Qualche ora prima di morire, Michela Murgia nella giornata del 10 agosto aveva chiamato il suo dottore Fabio Calabrò, direttore di oncologia medica all’istituto nazionale dei tumori del Regina Elena di Roma. Un’ultima chiamata dal sapore dolceamaro che, ha sottolineato il loro legame di amicizia e che ha dimostrato il grande coraggio della scrittrice.
A raccontare quanto accaduto e il dialogo scambiatosi tra di loro, è stato lo stesso dottore che ha voluto raccontare l’ultimo anno ed otto mesi trascorsi assieme. Le sue parole raccontate direttamente a La Repubblica, hanno così mostrato Michela sotto un’altra luce inaspettata e piena di dolcezza. Ecco le sue affermazioni.
Il medico di Michela Murgia e l’ultima chiamata: “Mi disse, ora posso andare. Tra noi c’era un patto”

La comunicazione del tumore alla scrittrice fu fatta da Calabrò, in quel momento lei era con il “figlio dell’anima” Alessandro Giammei: “Io tentavo di edulcorare la situazione. Non me la sentivo in quel momento di essere diretto. Lei però capì e mi chiese soltanto una cosa: “quanto mi resta?”.

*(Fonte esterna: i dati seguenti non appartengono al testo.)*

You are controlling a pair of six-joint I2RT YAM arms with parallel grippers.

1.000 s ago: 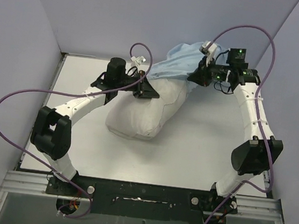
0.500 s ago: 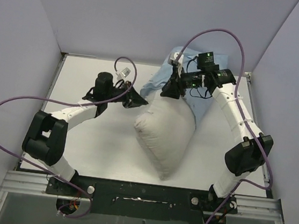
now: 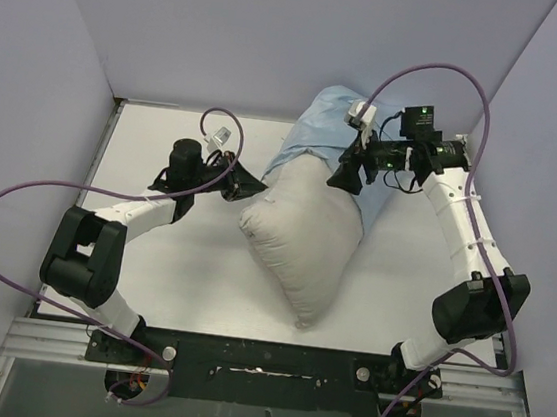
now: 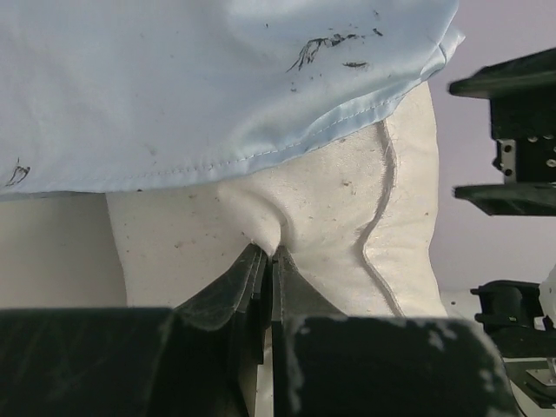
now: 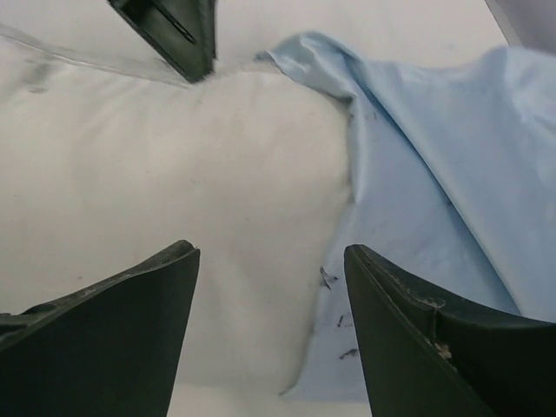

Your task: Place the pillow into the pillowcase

Questa è stata l’unica richiesta fatta da Michela, che, come ricorda il medico, era in aggiunta a: “Dottore, io voglio continuare a fare la mia vita. Se devo sottopormi a una terapia che mi piega in due e mi rende incapace di lavorare, di scrivere, ci salutiamo qui. In quella fase non era necessario fare chemioterapia, ci lasciammo con un sorriso e un patto”.
Il patto tra Murgia e Calabrò si basava sulla scelta della scrittrice nel dire basta alle cure, quando voleva. Era ben cosciente che: “Sarebbe stata libera di rinunciare alla cura nel momento in cui le medicine le avrebbero impedito di essere quella che era sempre stata. Io penso che, quando si dà una comunicazione corretta a un paziente le si regala la libertà”.
Il medico di Michela Murgia ha poi raccontato: “Forse per questo ha detto che per lei sono stato un buon medico. Le ho garantito la libertà fino all’ultimo giorno. Ed era tutto quello che lei desiderava”.
Nel mattino del 10 agosto poi, Michela ha contattato il medico raccontandogli di aver finalmente concluso la sua ultima opera, un libro sulla GPA, cioè la gestazione per altri. Quest’ultimo spiega: “Era molto presto, non l’aveva mai fatto a quell’ora. Era riuscita a dettare l’ultimo capitolo del libro. Voleva che lo sapessi, che ce l’aveva fatta. “Dottore, ora posso andare”, ha sussurrato. È qualche ora dopo se n’è andata. Anche se è difficile per noi che l’abbiamo conosciuta pensare che lei non ci sia davvero più”.
Durante i suoi ultimi 20 mesi di vita, Michela Murgia ha cercato di completare più opere possibili, così da poter vivere a pieno la sua vita. “Mi sento di dire che Michela ha affrontato il cancro come una opportunità e mai come una condanna. Nelle ultime settimane non riusciva più a muoversi, ma ha continuato a dettare pagine e pagine con una lucidità incredibile”.
“Ed è stata libera anche quando ha accettato la radioterapia, il taglio dei capelli che ha condiviso in pubblico. Aveva bisogno di conquistarsi giorni, settimane. Sapeva che a un certo punto avrebbe dovuto dire basta. Ed è andata proprio così. Quella telefonata, poche ora prima di morire, è stato il suo modo di affermare ancora una volta la sua libertà: ora ho finito, posso andare” termina il dottore.